Identically, Haas says that her grandparents, though not conventional themselves, felt a renewed sense of responsibility to help rebuild the Jewish population immediately following the Holocaust. So did several other Jews, without consideration of how religious they were. “I come from a secular family member, although my grandfather is a Auschwitz survivor. My grandmother is also a survivor from Hungary,” Haas reveals. “They met in Israel. As soon as they met, it wasn’t even about love almost. It was just about, ‘Let’s make a family member. Right now. They’re attempting to kill us. Let’s rebuild what they’re attempting to destroy.’ And in the event you look at it like that, then it’s not revenge. Response The reply is love, actually.

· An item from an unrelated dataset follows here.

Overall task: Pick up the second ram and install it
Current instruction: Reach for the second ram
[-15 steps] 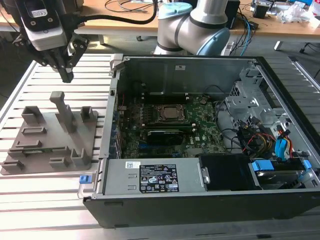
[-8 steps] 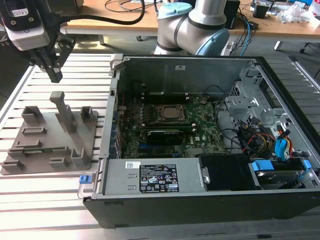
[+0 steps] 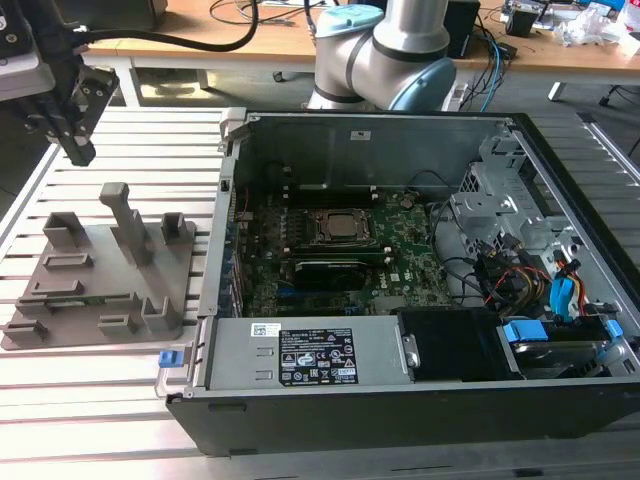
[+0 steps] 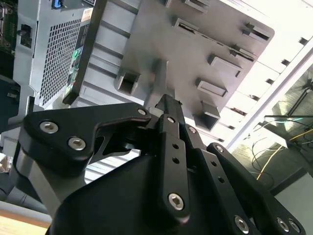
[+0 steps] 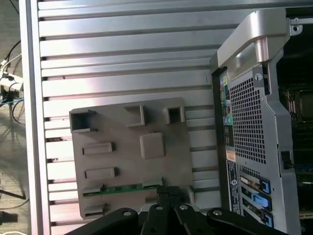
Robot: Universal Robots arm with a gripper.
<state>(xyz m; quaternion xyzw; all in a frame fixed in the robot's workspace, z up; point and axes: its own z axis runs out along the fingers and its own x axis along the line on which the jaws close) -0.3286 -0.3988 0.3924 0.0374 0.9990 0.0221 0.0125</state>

It’s family.”


It’s for this reason that the actress encourages viewers to be open-minded while watching the series and not to look at the Hasidic community in black and white. “If someone sees the show, and sees these people that they don’t know, [and] sees that they are humans, they are people, they have desires, they have love, they have disappointments, and they’re detailed characters, then we did it all,” she says. And though Esty feels inclined to explore what else is out there, she never forgets where she comes from. In one particularly desperate moment, she calls her grandmother in Brooklyn; the call is refused. “That was the scene that killed me,” Haas mentioned. “This is really the moment that she’s fully alone.”


Rebecca Lader
“Moving forward doesn’t mean removing your roots, and I think that’s segment of Esty’s journey,” Haas says. “For her, it’s about going to the future. It doesn’t mean to forget about your past.” It’s a signal for young people today to remember the Holocaust, to keep close to your heart the memory of these we’ve lost and also because the sheer power of human resilience. “It’s something that is segment of my roots,” Haas says. “We need to remember routinely, yet we need to keep on going.” And with the Anti-Defamation League’s announced 150 percent rise in anti-Semitic incidents from 2013 to 2018 In the
U.S., Remembering Jewish history, in particular, this message is perhaps more key right now than ever before.


“Nowadays, with all the anti-Semitism, it’s even more crucial to tell these stories,” Haas says. “We won’t have survivors forever. This is the last generation, so we have a key role in that.” Unorthodox is Haas’s way of fulfilling that duty, reminding us all that we need to pay homage to our roots — no matter how painful the memories, and keep going. Esty’s moment of power arrives throughout an audition that secures her future at the Chalhulm Conservatory. In a last minute switch, she decides to forgo the piano and sing a song from her past: “An Perish Musik” by Franz Schubert, a preference of her grandmother’s. And thus, “she’s not avoiding her past completely,” Haas says. “[She’s] understanding that it’s segment of her, although nothing that’s going to stop her.”